WHAT IS EXPECTED => Line by line, repeat the material below without any deviation.

DATA EXCERPT =>
◆ ◆ ◆ ◆
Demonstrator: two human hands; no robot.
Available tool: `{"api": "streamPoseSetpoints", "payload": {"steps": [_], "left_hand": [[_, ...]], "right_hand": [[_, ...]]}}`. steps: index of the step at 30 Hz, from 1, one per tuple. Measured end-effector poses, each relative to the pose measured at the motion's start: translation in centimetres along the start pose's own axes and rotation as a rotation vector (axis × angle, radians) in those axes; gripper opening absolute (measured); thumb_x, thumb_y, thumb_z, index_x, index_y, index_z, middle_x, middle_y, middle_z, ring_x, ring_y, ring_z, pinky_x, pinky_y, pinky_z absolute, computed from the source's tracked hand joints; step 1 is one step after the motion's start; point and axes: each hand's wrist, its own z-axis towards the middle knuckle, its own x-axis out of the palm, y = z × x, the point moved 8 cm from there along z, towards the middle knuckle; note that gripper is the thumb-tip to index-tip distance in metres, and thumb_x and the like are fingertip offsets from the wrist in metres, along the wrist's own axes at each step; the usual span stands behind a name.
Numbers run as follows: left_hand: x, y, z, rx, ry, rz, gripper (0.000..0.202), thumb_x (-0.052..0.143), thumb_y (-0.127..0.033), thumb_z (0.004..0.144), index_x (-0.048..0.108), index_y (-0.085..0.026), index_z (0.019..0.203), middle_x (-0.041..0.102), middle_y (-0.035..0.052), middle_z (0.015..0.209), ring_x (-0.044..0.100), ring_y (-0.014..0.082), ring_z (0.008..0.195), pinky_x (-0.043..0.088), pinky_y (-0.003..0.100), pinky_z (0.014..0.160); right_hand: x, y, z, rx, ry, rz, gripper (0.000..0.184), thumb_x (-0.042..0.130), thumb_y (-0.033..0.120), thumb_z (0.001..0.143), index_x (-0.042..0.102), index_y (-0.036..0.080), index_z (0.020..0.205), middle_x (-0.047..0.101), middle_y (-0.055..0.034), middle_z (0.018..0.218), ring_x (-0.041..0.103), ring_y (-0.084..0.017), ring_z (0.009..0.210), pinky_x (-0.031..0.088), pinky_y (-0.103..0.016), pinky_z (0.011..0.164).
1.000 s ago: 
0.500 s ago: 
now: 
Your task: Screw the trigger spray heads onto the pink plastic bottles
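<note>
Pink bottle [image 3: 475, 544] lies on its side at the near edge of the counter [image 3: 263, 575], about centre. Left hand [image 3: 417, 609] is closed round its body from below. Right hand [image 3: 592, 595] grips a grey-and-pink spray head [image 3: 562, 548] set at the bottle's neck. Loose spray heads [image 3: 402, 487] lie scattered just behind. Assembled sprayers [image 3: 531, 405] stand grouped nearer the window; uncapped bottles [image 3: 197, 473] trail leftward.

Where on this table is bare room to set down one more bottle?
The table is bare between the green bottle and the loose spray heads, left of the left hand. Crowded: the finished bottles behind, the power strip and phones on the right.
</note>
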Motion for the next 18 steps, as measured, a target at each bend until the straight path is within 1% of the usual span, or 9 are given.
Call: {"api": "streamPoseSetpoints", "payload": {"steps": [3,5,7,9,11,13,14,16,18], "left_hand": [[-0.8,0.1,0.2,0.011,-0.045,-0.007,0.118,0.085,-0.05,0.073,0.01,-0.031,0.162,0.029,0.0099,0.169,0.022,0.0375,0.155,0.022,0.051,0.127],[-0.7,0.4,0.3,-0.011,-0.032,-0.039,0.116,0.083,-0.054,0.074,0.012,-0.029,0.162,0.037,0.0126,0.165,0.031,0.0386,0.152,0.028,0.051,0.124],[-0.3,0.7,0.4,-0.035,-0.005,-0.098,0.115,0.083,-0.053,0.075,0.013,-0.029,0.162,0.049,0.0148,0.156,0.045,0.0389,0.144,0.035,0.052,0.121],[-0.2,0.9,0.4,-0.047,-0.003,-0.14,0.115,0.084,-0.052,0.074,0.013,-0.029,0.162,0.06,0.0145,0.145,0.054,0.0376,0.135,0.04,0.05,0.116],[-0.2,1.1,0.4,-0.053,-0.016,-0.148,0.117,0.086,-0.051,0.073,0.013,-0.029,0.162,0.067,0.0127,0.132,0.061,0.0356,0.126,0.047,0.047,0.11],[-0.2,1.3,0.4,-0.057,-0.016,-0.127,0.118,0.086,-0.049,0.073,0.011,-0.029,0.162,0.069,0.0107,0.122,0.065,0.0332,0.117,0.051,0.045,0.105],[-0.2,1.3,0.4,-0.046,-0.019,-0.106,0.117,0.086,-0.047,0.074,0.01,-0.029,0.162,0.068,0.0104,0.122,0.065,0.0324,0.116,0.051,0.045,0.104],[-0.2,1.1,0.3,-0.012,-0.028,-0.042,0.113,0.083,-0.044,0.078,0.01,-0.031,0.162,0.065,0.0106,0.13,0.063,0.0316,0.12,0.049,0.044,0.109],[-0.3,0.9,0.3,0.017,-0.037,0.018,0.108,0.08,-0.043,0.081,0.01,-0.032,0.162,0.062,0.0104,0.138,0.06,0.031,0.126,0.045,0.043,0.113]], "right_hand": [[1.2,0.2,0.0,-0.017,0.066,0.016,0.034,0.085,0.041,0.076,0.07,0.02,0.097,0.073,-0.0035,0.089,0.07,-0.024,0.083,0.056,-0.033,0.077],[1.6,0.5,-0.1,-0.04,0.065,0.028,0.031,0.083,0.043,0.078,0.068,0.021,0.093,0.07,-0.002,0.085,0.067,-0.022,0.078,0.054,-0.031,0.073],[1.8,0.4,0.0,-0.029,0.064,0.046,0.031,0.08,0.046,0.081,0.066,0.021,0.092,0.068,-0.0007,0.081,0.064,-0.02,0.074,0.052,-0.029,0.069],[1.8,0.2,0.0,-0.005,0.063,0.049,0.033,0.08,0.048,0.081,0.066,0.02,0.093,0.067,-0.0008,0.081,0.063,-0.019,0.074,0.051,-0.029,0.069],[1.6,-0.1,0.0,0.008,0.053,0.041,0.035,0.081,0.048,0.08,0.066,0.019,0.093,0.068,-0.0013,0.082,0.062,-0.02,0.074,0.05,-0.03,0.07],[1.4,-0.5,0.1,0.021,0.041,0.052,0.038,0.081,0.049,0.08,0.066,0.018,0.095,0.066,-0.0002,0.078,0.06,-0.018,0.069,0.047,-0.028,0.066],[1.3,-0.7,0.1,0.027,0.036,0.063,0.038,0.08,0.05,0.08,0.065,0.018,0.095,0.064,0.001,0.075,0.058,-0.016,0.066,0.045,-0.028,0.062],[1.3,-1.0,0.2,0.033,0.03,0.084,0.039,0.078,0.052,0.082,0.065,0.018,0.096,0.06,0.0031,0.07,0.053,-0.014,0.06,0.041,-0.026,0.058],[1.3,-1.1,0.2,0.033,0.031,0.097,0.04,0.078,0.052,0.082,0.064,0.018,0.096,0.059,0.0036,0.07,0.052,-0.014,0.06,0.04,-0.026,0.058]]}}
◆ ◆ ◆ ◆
RESPONSE BELOW =>
Demonstrator: two human hands; no robot.
Available tool: `{"api": "streamPoseSetpoints", "payload": {"steps": [_], "left_hand": [[_, ...]], "right_hand": [[_, ...]]}}`. steps: index of the step at 30 Hz, from 1, one per tuple. Measured end-effector poses, each relative to the pose measured at the motion's start: translation in centimetres along the start pose's own axes and rotation as a rotation vector (axis × angle, radians) in those axes; gripper opening absolute (measured); thumb_x, thumb_y, thumb_z, index_x, index_y, index_z, middle_x, middle_y, middle_z, ring_x, ring_y, ring_z, pinky_x, pinky_y, pinky_z absolute, computed from the source's tracked hand joints; step 1 is one step after the motion's start; point and axes: each hand's wrist, its own z-axis towards the middle knuckle, its own x-axis out of the palm, y = z × x, the point moved 8 cm from there along z, towards the middle knuckle; note that gripper is the thumb-tip to index-tip distance in metres, and thumb_x and the like are fingertip offsets from the wrist in metres, along the wrist's own axes at each step; the usual span stands behind a name.
Numbers run as follows: left_hand: x, y, z, rx, ry, rz, gripper (0.000..0.202), thumb_x (-0.052..0.143), thumb_y (-0.127..0.033), thumb_z (0.004..0.144), index_x (-0.048..0.108), index_y (-0.085..0.026), index_z (0.019..0.203), middle_x (-0.041..0.102), middle_y (-0.035..0.052), middle_z (0.015..0.209), ring_x (-0.044..0.100), ring_y (-0.014..0.082), ring_z (0.008..0.195), pinky_x (-0.043..0.088), pinky_y (-0.003..0.100), pinky_z (0.014..0.160); right_hand: x, y, z, rx, ry, rz, gripper (0.000..0.184), thumb_x (-0.042..0.130), thumb_y (-0.033..0.120), thumb_z (0.001..0.143), index_x (-0.042..0.102), index_y (-0.036..0.080), index_z (0.020..0.205), middle_x (-0.047..0.101), middle_y (-0.055..0.034), middle_z (0.018..0.218), ring_x (-0.041..0.103), ring_y (-0.084..0.017), ring_z (0.009..0.210), pinky_x (-0.031..0.088), pinky_y (-0.103..0.016), pinky_z (0.011..0.164).
1.000 s ago: 
0.500 s ago: 
now: 
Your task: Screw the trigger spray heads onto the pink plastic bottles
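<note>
Pink bottle [image 3: 475, 544] lies on its side at the near edge of the counter [image 3: 263, 575], about centre. Left hand [image 3: 417, 609] is closed round its body from below. Right hand [image 3: 592, 595] grips a grey-and-pink spray head [image 3: 562, 548] set at the bottle's neck. Loose spray heads [image 3: 402, 487] lie scattered just behind. Assembled sprayers [image 3: 531, 405] stand grouped nearer the window; uncapped bottles [image 3: 197, 473] trail leftward.

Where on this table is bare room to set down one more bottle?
The table is bare between the green bottle and the loose spray heads, left of the left hand. Crowded: the finished bottles behind, the power strip and phones on the right.
</note>
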Motion for the next 18 steps, as measured, a target at each bend until the straight path is within 1% of the usual span, or 9 are given.
Call: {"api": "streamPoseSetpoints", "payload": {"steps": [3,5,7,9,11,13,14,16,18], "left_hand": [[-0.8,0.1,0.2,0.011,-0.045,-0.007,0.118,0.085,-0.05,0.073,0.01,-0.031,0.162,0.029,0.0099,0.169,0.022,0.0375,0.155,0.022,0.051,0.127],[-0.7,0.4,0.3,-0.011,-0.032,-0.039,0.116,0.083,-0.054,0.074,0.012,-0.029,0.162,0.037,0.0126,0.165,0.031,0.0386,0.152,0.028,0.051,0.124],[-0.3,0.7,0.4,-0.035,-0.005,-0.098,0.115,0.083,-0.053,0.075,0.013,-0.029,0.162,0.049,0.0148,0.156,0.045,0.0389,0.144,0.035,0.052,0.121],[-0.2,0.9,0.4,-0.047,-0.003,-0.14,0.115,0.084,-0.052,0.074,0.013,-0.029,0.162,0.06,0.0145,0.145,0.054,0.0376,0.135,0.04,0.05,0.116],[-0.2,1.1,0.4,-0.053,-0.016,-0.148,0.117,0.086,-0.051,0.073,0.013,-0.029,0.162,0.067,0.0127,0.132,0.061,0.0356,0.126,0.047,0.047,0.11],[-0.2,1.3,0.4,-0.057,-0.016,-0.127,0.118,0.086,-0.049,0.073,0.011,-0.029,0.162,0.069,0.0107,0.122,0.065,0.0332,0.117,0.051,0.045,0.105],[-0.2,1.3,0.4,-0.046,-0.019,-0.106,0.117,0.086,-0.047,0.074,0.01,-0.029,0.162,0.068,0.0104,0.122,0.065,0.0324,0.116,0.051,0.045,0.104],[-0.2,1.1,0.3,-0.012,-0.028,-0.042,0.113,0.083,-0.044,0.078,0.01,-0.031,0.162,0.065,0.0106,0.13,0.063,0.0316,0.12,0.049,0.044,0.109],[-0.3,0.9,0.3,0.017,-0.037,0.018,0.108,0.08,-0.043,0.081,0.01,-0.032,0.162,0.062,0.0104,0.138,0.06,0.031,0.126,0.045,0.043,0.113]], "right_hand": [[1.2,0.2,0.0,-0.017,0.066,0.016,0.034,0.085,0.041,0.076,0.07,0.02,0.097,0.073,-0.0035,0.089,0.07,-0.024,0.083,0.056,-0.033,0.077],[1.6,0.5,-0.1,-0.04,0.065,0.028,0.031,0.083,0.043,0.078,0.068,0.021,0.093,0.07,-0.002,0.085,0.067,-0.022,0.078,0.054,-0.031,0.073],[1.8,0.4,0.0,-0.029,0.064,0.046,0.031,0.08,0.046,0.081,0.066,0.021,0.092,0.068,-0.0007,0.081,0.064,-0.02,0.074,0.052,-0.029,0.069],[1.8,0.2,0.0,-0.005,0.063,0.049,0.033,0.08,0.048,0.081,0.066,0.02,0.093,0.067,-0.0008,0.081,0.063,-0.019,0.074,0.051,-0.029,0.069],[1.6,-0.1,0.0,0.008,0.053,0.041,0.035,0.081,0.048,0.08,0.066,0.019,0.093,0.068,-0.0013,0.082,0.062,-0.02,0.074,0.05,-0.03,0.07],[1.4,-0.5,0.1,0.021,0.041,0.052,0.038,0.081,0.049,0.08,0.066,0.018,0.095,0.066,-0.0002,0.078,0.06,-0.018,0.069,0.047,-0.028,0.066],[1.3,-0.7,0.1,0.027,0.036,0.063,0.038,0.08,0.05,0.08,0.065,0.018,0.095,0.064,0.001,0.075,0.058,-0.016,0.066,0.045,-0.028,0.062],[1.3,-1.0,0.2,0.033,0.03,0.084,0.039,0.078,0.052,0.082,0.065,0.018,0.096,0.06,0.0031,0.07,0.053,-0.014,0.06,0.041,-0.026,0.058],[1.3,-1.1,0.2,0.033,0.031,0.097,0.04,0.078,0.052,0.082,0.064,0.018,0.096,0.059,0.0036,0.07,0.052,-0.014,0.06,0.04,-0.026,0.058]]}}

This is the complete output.